▶ DIRECTIONS FOR THIS TASK: Return only the lines of the listing below that run from the line with "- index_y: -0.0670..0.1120" through the line with "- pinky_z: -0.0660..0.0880", both ends included, exactly as written.

----------------------------------------

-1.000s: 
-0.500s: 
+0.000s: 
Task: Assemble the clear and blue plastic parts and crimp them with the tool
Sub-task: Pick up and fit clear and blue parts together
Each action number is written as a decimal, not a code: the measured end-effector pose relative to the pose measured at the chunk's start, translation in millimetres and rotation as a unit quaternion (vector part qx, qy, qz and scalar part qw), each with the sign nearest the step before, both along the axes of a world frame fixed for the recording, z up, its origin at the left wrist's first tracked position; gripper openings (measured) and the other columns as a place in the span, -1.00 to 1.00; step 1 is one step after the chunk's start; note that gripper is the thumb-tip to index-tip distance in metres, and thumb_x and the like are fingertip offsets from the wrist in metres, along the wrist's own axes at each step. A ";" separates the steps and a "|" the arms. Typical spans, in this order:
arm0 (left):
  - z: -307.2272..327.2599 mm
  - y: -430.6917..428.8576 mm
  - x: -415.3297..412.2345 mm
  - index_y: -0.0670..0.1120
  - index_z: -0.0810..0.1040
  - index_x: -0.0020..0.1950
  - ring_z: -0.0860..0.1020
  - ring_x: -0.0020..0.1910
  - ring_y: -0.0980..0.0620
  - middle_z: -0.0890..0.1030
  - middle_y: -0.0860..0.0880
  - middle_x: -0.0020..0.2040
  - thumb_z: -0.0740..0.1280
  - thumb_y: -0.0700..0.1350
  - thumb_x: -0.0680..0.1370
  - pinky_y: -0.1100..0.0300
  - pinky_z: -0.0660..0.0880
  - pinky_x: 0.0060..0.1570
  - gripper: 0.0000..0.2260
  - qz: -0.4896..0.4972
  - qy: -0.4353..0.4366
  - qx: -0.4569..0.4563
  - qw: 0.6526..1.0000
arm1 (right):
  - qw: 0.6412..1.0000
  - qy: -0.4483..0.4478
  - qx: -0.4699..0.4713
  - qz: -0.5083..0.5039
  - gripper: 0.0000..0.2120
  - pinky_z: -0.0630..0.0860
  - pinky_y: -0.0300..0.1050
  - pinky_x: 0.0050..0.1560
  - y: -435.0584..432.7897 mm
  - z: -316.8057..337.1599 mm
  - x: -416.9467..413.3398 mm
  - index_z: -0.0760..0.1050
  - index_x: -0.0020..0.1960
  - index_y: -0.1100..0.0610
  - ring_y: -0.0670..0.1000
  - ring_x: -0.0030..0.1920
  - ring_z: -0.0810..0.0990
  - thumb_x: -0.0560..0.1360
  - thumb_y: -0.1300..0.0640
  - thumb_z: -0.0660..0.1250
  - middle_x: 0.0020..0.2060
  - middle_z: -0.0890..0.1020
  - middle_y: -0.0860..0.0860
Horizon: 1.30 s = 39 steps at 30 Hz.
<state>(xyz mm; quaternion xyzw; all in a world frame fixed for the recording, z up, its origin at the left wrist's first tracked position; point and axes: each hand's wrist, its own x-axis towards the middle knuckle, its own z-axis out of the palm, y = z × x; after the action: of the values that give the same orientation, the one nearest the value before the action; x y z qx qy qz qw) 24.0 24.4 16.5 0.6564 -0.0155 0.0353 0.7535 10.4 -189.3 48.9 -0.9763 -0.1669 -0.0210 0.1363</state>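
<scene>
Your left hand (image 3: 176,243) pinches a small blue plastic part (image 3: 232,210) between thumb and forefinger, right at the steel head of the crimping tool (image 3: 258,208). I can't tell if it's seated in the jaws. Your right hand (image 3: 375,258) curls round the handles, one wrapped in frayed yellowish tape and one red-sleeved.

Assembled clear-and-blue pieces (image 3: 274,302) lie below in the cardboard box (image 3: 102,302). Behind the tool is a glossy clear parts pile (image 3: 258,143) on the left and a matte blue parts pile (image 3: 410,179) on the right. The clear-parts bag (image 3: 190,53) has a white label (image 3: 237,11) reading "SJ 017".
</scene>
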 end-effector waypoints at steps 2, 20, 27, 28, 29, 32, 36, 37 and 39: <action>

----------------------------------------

▶ YOUR RESPONSE:
  - index_y: -0.0670..0.1120
  - index_z: -0.0810..0.1040
  - index_x: -0.0020..0.1950
  - ring_z: -0.0860..0.1020
  - ring_x: -0.0020..0.1910
  - ring_y: -0.0980..0.0620
  - middle_z: -0.0890..0.1030
  - middle_y: -0.0860..0.0880
  - middle_x: -0.0020..0.2040
  - thumb_z: -0.0740..0.1280
  - thumb_y: -0.0700..0.1350
  - thumb_x: -0.0680..0.1370
  - pinky_y: -0.1100..0.0300
  - pinky_z: -0.0660..0.0880

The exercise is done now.